[Your objective]
Your reply should be the whole listing, copied exactly, with the pictures left out.

[Information shown]
◇ ◇ ◇ ◇
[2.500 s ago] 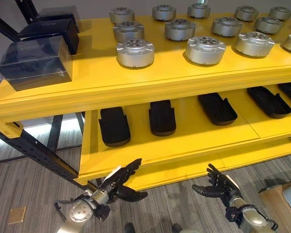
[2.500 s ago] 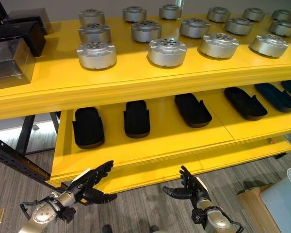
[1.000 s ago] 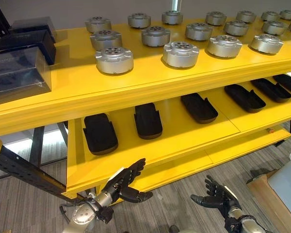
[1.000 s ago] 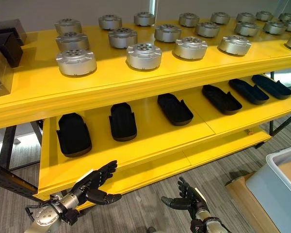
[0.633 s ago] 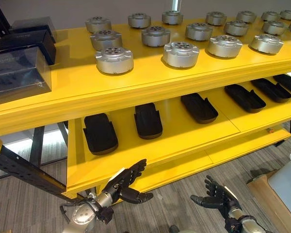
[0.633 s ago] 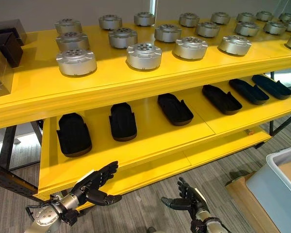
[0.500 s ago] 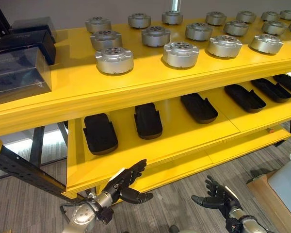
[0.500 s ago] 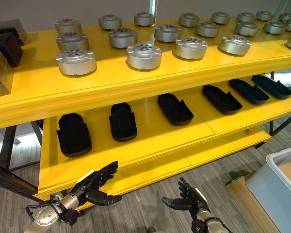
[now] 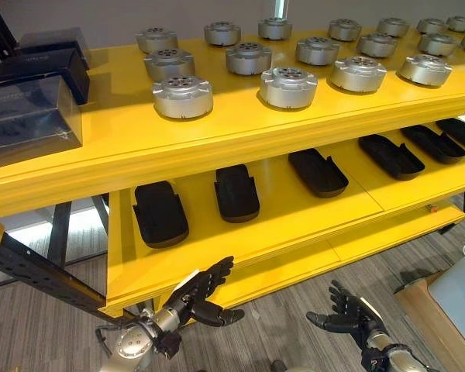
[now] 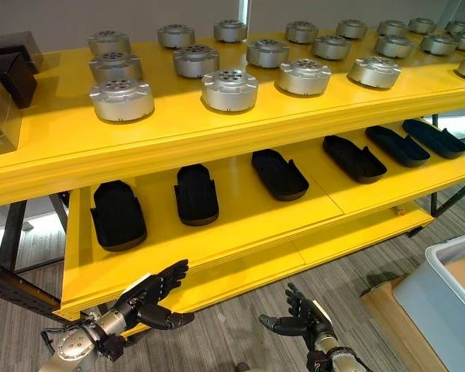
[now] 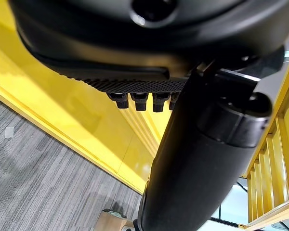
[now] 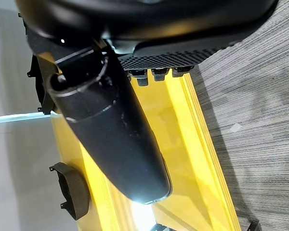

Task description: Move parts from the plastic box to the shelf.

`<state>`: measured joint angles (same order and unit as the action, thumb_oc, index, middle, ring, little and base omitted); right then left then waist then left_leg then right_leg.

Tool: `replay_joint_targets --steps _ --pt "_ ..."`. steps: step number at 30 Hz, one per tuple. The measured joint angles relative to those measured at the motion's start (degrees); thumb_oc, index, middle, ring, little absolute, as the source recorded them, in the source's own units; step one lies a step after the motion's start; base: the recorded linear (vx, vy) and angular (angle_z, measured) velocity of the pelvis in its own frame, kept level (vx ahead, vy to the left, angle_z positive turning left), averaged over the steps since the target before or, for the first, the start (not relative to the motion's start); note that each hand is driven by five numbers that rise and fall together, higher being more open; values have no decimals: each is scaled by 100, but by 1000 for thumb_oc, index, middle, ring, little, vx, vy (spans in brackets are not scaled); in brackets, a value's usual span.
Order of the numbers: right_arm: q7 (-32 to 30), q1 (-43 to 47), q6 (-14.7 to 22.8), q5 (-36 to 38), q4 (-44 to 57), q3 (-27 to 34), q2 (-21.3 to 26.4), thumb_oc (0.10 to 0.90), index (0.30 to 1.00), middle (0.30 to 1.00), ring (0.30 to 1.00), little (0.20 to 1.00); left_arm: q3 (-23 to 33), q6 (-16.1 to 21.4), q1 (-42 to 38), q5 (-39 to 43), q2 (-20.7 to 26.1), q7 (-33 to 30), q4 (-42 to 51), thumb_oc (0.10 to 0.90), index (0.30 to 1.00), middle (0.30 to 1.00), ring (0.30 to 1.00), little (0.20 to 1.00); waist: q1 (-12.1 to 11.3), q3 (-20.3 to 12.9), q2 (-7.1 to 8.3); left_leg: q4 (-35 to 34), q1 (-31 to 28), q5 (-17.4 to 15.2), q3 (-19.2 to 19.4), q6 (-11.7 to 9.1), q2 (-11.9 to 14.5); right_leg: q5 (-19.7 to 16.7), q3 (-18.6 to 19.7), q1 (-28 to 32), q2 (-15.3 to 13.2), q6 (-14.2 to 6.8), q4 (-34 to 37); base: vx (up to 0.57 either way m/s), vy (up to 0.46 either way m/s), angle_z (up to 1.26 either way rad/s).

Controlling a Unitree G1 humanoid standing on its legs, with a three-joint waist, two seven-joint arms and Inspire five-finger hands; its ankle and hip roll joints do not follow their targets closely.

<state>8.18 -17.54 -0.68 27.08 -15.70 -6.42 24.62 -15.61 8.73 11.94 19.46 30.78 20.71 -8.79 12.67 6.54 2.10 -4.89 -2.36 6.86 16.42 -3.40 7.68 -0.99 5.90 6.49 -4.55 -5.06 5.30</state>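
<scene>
Since the first frame your camera has swung right, so the box (image 10: 449, 298) now shows at the right edge; over the last second both hands have stayed put. Your left hand (image 9: 195, 291) hangs low in front of the shelf (image 9: 240, 136), fingers straight and spread, thumb out, holding nothing. Its fingertips reach up to just below the near edge of the lower deck, apart from it. Your right hand (image 9: 347, 315) sits lower and to the right over the grey floor (image 9: 279, 325), fingers loosely spread and empty, well clear of the shelf's near edge. Between the two hands you have an open strip of floor.

Silver parts (image 9: 183, 95) stand in three rows on the top deck, running from near left to far right. The near row sits back from the front lip, leaving a bare yellow band along that edge. At the far left of the top deck, dark cases (image 9: 31, 112) stand stacked back toward the wall. On the lower deck, black trays (image 9: 161, 213) lie in a row with gaps of bare yellow between them, each set back from the near edge.

The box stands on the floor to your right, near the lower corner, beside a brown carton (image 9: 426, 298). You cannot tell from here what the box holds.
</scene>
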Motion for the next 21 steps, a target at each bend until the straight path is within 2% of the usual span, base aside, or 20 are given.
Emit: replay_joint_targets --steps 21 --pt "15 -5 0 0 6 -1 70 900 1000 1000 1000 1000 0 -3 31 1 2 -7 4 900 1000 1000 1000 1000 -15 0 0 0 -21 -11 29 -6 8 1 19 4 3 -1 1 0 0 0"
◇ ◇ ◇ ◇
[Reply]
[2.500 s ago] 
[2.500 s ago] 
[1.000 s ago] 
[1.000 s ago] 
[0.633 s ago] 
[0.633 s ago] 
[0.500 s ago] 
[0.500 s ago] 
[now] 
[now] 
[now] 
[now] 

Task description: Move parts from the plastic box to the shelf.

`<state>`: measured joint angles (same order and unit as the action, thumb_oc, index, middle, ring, little and base omitted); right then left then waist then left_leg then right_leg.

Tool: `replay_joint_targets --steps _ --pt "_ ..."`. steps: step number at 30 Hz, one per tuple. The measured joint angles relative to those measured at the motion's start (degrees); thumb_oc, index, middle, ring, little absolute, as the source recorded them, in the source's own units; step one lies a step after the motion's start; base: the recorded linear (vx, vy) and angular (angle_z, measured) velocity of the pelvis in its own frame, kept level (vx ahead, vy to the left, angle_z positive turning left), averaged over the steps since the target before or, for the first, the start (not relative to the motion's start); note that each hand is driven by five numbers that rise and fall together, higher being more open; values have no decimals: each is scaled by 100, but by 1000 for thumb_oc, index, middle, ring, little, vx, vy (spans in brackets are not scaled); in brackets, a value's usual span.
Order of the numbers: right_arm: q7 (-32 to 30), q1 (-43 to 47), q6 (-14.7 to 22.8), q5 (-36 to 38), q4 (-44 to 57), q3 (-27 to 34), q2 (-21.3 to 26.4), thumb_oc (0.10 to 0.90), index (0.30 to 1.00), middle (0.30 to 1.00), ring (0.30 to 1.00), little (0.20 to 1.00); left_arm: q3 (-23 to 33), q6 (-16.1 to 21.4), q1 (-42 to 38), q5 (-39 to 43), q2 (-20.7 to 26.1), q7 (-33 to 30), q4 (-42 to 51), thumb_oc (0.10 to 0.90), index (0.30 to 1.00), middle (0.30 to 1.00), ring (0.30 to 1.00), little (0.20 to 1.00); waist: q1 (-12.1 to 11.3), q3 (-20.3 to 12.9), q2 (-7.1 to 8.3); left_leg: q4 (-35 to 34), q1 (-31 to 28), q5 (-17.4 to 15.2), q3 (-19.2 to 19.4), q6 (-11.7 to 9.1), q2 (-11.9 to 14.5); right_leg: q5 (-19.7 to 16.7), q3 (-18.6 to 19.7), q1 (-28 to 32), q2 (-15.3 to 13.2), q6 (-14.2 to 6.8), q4 (-34 to 37); base: vx (up to 0.57 either way m/s), vy (up to 0.46 either way m/s), angle_z (up to 1.26 either way rad/s).

Controlling a Unitree G1 humanoid standing on its legs, with a three-joint waist, two seven-joint arms and Inspire five-finger hands; its ankle and hip roll joints do not follow their targets closely.

<state>8.18 -17.54 -0.68 27.08 -15.70 -6.42 24.62 -15.61 8.73 11.94 19.46 30.78 20.71 -8.79 12.67 6.54 2.10 -4.89 -2.36 6.86 16.42 -3.40 7.68 -0.99 5.90 6.49 -4.55 -5.06 5.30</state>
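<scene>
Since the first frame your camera has swung right, so the box (image 10: 449, 298) now shows at the right edge; over the last second both hands have stayed put. Your left hand (image 9: 195, 291) hangs low in front of the shelf (image 9: 240, 136), fingers straight and spread, thumb out, holding nothing. Its fingertips reach up to just below the near edge of the lower deck, apart from it. Your right hand (image 9: 347, 315) sits lower and to the right over the grey floor (image 9: 279, 325), fingers loosely spread and empty, well clear of the shelf's near edge. Between the two hands you have an open strip of floor.

Silver parts (image 9: 183, 95) stand in three rows on the top deck, running from near left to far right. The near row sits back from the front lip, leaving a bare yellow band along that edge. At the far left of the top deck, dark cases (image 9: 31, 112) stand stacked back toward the wall. On the lower deck, black trays (image 9: 161, 213) lie in a row with gaps of bare yellow between them, each set back from the near edge.

The box stands on the floor to your right, near the lower corner, beside a brown carton (image 9: 426, 298). You cannot tell from here what the box holds.
</scene>
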Motion for the next 21 steps, a target at each bend until the straight path is within 2% of the usual span, base aside, or 20 are given.
Emit: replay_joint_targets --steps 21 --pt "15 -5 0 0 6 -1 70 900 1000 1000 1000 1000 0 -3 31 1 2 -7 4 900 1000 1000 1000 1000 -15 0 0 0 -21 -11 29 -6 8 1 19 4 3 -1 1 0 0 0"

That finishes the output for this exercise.